- Born: Seattle, Washington, U.S.
- Occupations: Television producer, writer, journalist, author

= Harley Tat =

American television producer, writer, journalist, and author

Harley Tat is an American television producer, writer, journalist, and author.

==Television writer and producer==
A Seattle native, Tat began his career in Los Angeles as a television news magazine segment producer, working on A Current Affair, Extra, and Hard Copy, where he was a director as well.

During his time at A Current Affair, Tat produced a segment about Wanda Holloway, the Texas mother accused of murdering her daughter's cheerleading rival.

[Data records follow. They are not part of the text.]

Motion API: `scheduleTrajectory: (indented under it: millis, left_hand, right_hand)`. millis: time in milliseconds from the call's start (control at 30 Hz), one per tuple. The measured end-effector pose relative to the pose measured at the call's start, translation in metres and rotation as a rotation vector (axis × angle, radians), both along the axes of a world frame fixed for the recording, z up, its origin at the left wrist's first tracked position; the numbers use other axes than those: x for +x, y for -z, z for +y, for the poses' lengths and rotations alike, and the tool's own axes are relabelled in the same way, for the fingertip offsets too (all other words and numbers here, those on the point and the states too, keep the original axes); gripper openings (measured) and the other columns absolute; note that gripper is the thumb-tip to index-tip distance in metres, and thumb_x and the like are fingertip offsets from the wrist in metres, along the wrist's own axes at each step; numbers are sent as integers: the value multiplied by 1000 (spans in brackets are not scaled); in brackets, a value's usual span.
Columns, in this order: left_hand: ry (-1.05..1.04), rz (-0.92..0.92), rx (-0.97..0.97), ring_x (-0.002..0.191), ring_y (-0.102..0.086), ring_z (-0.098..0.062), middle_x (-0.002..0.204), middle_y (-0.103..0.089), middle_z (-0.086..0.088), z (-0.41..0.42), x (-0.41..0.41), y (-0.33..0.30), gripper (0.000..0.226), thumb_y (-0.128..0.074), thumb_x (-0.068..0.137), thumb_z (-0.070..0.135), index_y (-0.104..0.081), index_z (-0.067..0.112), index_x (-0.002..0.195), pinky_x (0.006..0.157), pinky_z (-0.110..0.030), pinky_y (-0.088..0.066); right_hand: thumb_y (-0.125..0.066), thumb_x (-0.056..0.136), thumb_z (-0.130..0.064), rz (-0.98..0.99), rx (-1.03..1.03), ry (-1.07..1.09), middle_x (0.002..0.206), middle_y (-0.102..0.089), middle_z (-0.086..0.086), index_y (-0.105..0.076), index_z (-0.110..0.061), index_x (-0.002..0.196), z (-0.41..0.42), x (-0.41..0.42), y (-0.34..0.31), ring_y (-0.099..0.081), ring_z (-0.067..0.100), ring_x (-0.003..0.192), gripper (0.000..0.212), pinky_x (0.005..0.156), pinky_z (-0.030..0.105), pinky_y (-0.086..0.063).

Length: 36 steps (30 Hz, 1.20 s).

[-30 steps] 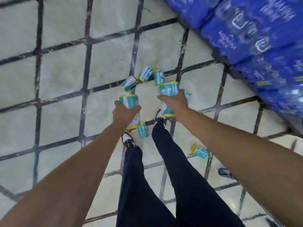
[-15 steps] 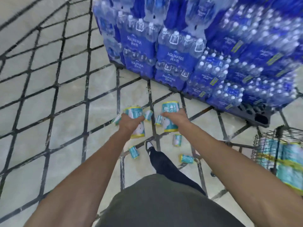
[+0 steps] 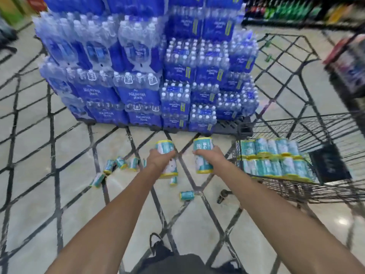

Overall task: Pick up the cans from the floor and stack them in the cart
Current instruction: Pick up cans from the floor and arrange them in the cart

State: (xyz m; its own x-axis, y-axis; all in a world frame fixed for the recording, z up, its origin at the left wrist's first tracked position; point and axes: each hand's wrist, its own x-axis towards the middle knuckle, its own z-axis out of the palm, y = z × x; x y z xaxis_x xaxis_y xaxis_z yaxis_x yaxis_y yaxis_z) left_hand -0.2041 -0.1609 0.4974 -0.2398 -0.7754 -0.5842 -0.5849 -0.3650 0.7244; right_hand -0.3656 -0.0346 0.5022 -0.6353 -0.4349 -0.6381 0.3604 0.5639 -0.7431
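Observation:
My left hand (image 3: pixel 161 160) grips teal cans with yellow rims (image 3: pixel 165 148), one above another, held upright. My right hand (image 3: pixel 209 157) grips a matching stack of cans (image 3: pixel 202 145). Both stacks hang in front of me above the floor, left of the wire cart (image 3: pixel 324 192). Inside the cart, two rows of the same cans (image 3: pixel 272 157) stand stacked. Several loose cans (image 3: pixel 120 164) lie on the floor at the left, and one more can (image 3: pixel 186 195) lies below my hands.
A pallet of blue shrink-wrapped water bottle packs (image 3: pixel 142 76) rises straight ahead. Shelves with bottles (image 3: pixel 286 10) run along the back right. A dark display stand (image 3: pixel 349 66) is at the far right. The tiled floor (image 3: pixel 39 175) has dark grid lines.
I have straightened up from the floor with cans in both hands. The view has lifted, bringing the water pallet and the cart fully into sight.

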Motion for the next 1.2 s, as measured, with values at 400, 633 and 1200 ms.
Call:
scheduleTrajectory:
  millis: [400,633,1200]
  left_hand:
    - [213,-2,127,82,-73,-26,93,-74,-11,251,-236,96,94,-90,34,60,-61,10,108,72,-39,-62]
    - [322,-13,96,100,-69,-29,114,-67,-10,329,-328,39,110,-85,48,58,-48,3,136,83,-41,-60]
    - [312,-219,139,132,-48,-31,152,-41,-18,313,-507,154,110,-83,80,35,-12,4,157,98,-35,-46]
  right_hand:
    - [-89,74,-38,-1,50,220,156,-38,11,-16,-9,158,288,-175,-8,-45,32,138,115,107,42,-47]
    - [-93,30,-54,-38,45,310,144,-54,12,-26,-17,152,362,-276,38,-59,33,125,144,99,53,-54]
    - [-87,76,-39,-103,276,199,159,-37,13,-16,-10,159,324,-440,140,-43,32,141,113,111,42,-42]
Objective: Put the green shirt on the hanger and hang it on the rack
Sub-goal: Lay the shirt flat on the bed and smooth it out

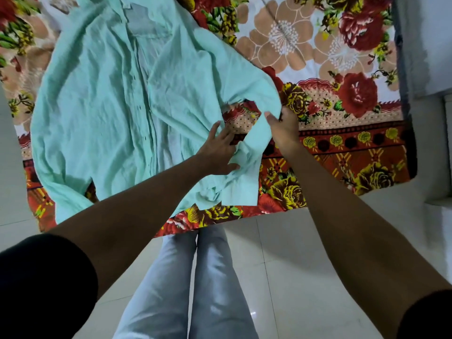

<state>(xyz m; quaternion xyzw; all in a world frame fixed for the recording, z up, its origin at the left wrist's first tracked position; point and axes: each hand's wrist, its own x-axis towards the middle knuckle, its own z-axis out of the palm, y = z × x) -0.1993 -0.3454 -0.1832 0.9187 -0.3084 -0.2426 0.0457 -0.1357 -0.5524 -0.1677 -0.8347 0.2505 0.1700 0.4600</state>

Tat went on to appear as himself in the HBO television film about the event, The Positively True Adventures of the Alleged Texas Cheerleader-Murdering Mom.

Tat moved from news magazines to unscripted relationship shows, serving as executive producer for over a thousand episodes of Blind Date and The 5th Wheel for NBCUniversal. Tat is the creator and executive producer of the "You've Been Sacked" segments on Monday Night Football. He was the executive producer of more than 150 episodes of Whacked Out Sports, Whacked Out Videos, Knockout Sportsworld, and Sports Crash. In addition he was the executive producer for "My Viral Video" and "Dear Santa" and "Mobile Home Disaster" which he also directed.

Tat served as executive producer of the independent film Jess + Moss, which was accepted at the 2011 Sundance Film Festival.
==Other endeavors==
Tat wrote The New Boy, a novel about a troubled rugby player in Washington state.

In 2012, Tat and James R. Kirk co-founded a media exploration company called Magic Ranch Entertainment that packages, produces, and distributes brand-infused content as a subsidiary of Kirk's Corporate Magic.